■ **What needs to be done**: A single number is the answer: the count of lines below that contain "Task".

== Given entries ==

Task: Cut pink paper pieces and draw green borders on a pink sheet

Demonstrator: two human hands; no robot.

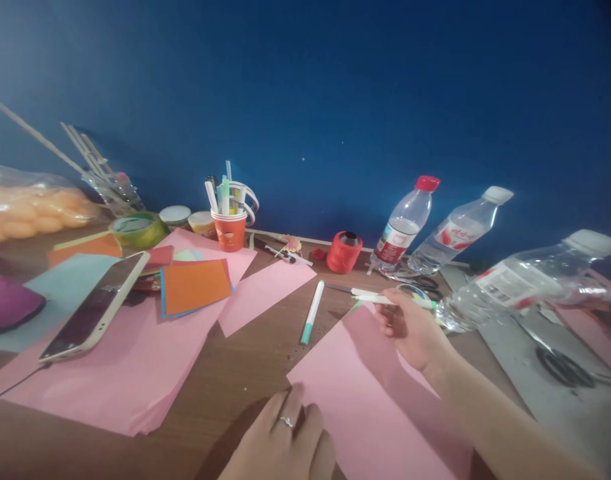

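Note:
A sheet of pink paper [345, 380] lies slanted on the brown table in front of me. My right hand [405, 323] is closed on a slim white marker [373, 300] with a green end, held over the far corner of the sheet. A small green mark shows at that corner. A second slim white pen-like thing with a dark thin end lies just behind the held marker. My left hand [290, 433], with a ring on one finger, rests on the sheet's near left edge, fingers bent downward and slightly apart. A white marker with a teal cap [313, 313] lies left of the sheet.
At left are a phone [95, 307], pink sheets [110, 380] and orange paper [196, 287]. A red cup of pens [230, 230], green tape [138, 230] and a red spool [344, 252] stand behind. Several plastic bottles [400, 227] and scissors [560, 363] are at right.

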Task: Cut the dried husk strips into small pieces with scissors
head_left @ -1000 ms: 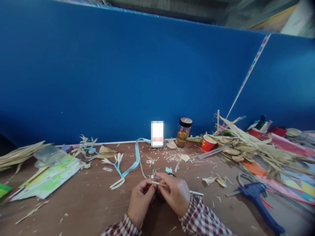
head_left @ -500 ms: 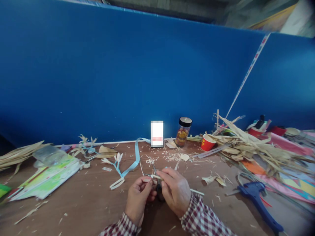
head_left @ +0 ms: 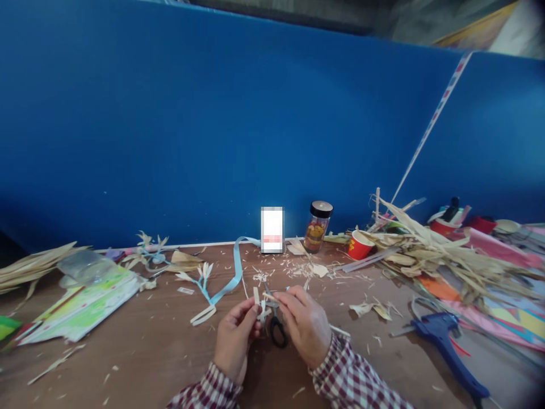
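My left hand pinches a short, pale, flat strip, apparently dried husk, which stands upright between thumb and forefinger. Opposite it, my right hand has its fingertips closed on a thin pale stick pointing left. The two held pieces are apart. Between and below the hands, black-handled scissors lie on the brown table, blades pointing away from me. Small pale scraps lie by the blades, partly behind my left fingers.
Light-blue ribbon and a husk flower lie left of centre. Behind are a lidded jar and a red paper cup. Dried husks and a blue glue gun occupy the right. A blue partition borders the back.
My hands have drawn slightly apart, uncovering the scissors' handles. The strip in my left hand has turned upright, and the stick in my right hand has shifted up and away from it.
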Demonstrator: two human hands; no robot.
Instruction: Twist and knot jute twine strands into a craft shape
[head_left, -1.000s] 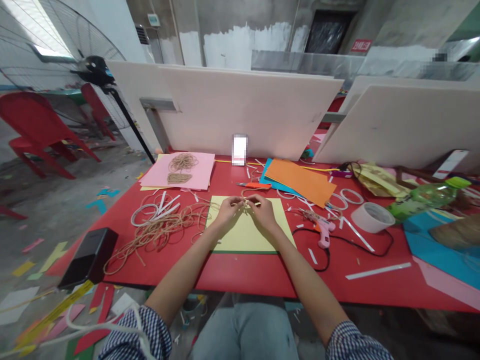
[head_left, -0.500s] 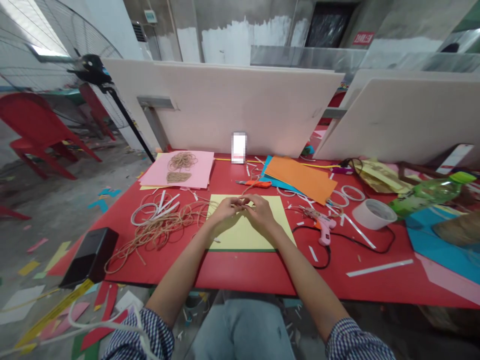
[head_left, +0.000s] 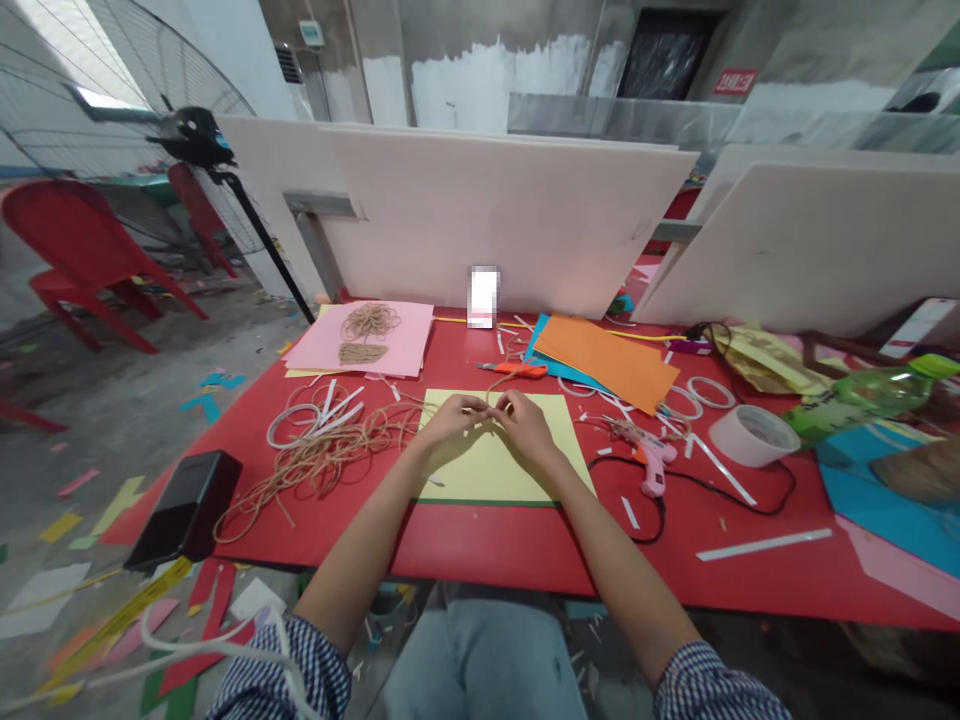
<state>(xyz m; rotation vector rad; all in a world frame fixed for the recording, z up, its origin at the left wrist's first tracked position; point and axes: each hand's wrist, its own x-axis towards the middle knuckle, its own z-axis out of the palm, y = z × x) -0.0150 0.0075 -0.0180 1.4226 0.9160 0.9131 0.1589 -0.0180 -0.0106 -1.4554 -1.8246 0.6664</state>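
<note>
Over a pale yellow paper sheet [head_left: 495, 470] on the red table [head_left: 480, 545], my left hand [head_left: 450, 420] and my right hand [head_left: 529, 425] meet fingertip to fingertip. Both pinch a thin length of brown twine [head_left: 491, 407] between them. The twine trails left into a loose tangle of twine [head_left: 322, 460] lying on the table. Both hands are closed in a pinch.
A pink sheet with coiled twine shapes [head_left: 364, 335] lies at back left. Orange scissors [head_left: 517, 369], orange paper [head_left: 607, 360], a pink glue gun [head_left: 651, 468] with black cord, a tape roll [head_left: 746, 435], a green bottle [head_left: 862, 395] and a black box [head_left: 184, 508] surround the yellow sheet.
My hands stay together over the yellow sheet; the fingers have shifted slightly along the twine. The view has moved a little.
</note>
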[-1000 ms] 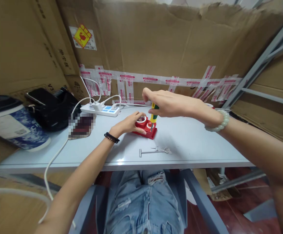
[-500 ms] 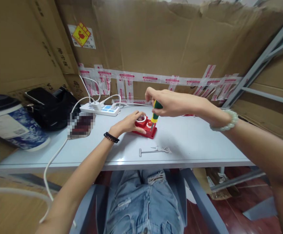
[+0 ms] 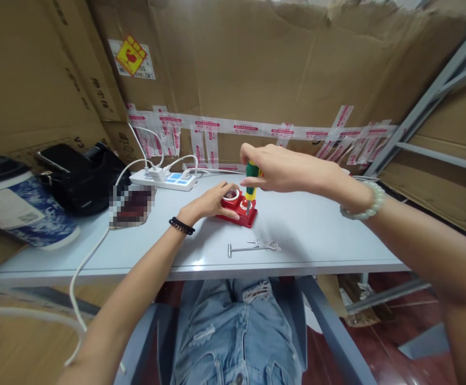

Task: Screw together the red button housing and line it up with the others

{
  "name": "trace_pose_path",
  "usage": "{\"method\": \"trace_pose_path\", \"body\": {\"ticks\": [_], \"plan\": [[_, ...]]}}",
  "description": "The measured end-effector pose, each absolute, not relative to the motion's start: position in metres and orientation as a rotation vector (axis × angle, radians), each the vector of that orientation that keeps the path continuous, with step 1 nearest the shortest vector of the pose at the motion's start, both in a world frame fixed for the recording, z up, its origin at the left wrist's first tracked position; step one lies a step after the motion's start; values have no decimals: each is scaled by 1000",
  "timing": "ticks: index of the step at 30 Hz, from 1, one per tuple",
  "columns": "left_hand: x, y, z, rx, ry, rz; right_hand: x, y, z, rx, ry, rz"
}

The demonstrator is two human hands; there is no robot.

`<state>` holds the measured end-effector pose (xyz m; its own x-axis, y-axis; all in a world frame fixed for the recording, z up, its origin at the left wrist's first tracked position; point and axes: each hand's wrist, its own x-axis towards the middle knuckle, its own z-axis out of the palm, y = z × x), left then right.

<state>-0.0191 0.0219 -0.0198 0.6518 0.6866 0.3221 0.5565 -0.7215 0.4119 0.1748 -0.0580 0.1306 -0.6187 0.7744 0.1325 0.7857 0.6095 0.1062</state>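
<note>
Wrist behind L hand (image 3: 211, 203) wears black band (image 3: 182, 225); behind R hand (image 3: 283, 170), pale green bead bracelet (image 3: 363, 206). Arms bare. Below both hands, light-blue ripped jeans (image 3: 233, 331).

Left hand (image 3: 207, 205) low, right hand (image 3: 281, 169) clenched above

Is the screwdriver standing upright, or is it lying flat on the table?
Upright. The right hand holds the screwdriver nearly vertical, tip down on the red block, which the left hand holds.
</note>
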Motion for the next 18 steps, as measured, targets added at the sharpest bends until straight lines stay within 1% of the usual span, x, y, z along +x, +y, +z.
{"method": "trace_pose_path", "body": {"ticks": [3, 8, 14, 18], "plan": [[-19, 21, -18, 2583, 1002, 676, 173, -55, 127, -1471, -2631, -351], [-19, 19, -16, 2572, 1006, 657, 177, -51, 132, -1442, -2727, -114], [-18, 17, -15, 2582, 1040, 660, 181, -48, 125, -1380, -2642, -231], [-18, 17, -15, 2591, 1028, 644, 181, -49, 126, -1244, -2676, -37]]}}
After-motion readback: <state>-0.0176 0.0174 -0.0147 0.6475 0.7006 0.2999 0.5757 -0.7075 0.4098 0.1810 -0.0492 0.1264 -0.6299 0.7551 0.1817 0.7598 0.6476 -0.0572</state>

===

■ **Result for this exercise**: 3